La décision partagée de la cour est relative à un article publié par le Haaretz en novembre 2011, dans lequel le journal critiquait les pratiques de gestion du propriétaire du club de soccer le Maccabi de Tel-Aviv, qui joue dans la première ligue israélienne. L’auteur de l’article avait accusé M. Goldhar d’être un «pingre» et de «manquer de vision à long terme», ce qui nuira au club, peut-on lire dans les documents de la cour.

L’article avait été publié en anglais et en hébreu sur le site internet du quotidien, lequel peut être lu au Canada.

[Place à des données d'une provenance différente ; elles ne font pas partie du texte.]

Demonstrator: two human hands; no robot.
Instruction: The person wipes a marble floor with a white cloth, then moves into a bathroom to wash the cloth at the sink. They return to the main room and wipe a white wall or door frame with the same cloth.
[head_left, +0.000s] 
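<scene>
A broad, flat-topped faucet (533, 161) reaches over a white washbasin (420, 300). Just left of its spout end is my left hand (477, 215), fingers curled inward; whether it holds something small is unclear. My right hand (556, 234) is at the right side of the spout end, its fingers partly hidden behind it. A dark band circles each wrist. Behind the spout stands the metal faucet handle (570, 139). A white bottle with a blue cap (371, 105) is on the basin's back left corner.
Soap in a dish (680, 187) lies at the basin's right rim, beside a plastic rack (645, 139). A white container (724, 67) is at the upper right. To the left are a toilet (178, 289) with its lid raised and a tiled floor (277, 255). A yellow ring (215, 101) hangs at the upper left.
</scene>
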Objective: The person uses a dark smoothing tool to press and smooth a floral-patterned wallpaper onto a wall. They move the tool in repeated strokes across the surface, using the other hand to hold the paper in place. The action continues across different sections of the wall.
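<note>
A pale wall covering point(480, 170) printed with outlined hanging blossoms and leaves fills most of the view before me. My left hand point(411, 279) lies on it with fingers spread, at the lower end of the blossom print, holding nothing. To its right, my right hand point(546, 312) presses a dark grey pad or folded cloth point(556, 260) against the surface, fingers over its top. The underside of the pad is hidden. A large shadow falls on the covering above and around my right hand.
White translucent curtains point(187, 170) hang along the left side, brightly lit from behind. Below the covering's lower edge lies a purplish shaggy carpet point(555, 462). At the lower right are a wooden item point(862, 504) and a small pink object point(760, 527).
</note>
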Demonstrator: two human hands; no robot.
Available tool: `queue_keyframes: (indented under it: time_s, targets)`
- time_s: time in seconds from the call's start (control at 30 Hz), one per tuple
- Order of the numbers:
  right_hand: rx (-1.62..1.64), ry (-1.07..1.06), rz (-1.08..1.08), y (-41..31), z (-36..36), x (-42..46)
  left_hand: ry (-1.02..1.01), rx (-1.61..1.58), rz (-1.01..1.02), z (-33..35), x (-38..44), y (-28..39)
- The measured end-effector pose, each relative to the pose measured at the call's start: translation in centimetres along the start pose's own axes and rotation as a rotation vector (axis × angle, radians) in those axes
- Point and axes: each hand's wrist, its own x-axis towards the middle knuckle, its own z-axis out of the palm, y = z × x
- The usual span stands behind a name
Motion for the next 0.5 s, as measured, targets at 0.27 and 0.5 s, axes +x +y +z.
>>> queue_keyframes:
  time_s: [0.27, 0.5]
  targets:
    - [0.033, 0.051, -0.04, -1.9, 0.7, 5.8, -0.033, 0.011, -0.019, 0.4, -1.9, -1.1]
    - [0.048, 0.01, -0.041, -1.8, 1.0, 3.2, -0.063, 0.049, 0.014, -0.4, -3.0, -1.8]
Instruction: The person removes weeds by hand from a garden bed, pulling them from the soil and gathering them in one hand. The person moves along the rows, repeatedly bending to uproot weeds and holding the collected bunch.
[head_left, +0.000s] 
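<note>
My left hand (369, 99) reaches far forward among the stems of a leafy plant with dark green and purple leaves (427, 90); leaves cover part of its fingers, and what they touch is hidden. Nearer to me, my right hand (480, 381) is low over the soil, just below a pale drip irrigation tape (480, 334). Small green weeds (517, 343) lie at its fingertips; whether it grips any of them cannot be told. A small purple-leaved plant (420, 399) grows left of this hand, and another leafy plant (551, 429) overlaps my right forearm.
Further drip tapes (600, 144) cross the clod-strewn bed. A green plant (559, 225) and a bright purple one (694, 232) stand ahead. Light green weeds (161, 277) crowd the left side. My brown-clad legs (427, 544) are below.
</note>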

M. Goldhar a intenté des poursuites en Ontario. Il réclame 700 000 $ en dommages au journal, au directeur des sports et au journaliste. Il affirme que l’article laissait entendre qu’il avait «des caractéristiques comportementales d’un mégalomane, d’une personne souffrant d’un trouble de la personnalité ou de maladie mentale».

Dans sa défense, le Haaretz soutenait que les tribunaux ontariens n’avaient pas juridiction pour entendre la cause. Tout procès devrait se dérouler en Israël sinon la poursuite constituerait un abus de procédure.

En mars, le juge Mario Faieta, de la Cour supérieure de l’Ontario, avait tranché en faveur de l’homme d’affaires canadien, arguant qu’au moins 300 personnes avaient lu cet article au Canada.

Le Haaretz, le plus vieux journal israélien, avait interjeté appel de la décision, affirmant que le lien entre la poursuite et l’Ontario était au mieux ténu.

La Cour d’appel a rejeté l’argumentation du journal. Les juges Janet Simmons et Eleanore Cronk estiment que le sujet de l’article a des liens importants avec l’Ontario.

«L’auteur a placé les liens canadiens de M. Goldhar au coeur de son article en affirmant que celui-ci gérait (son équipe) de loin, passait le clair de son temps au Canada et faisait valoir qu’il avait importé son principal modèle de gestion — sa participation dans un centre commercial canadien — au Maccabi», ont écrit les juges.

«En conséquence, ce n’est pas surprenant — ni abusif — que M. Goldhar ait choisi de défendre sa réputation en Ontario.»

Dans une opinion dissidente, la juge Sarah Peppall a dit que la cause démontrait la difficulté d’établir un équilibre entre la liberté d’expression et la diffamation. Selon elle, il aurait été plus approprié que la poursuite se déroule en Israël, même si les tribunaux ontariens ont juridiction.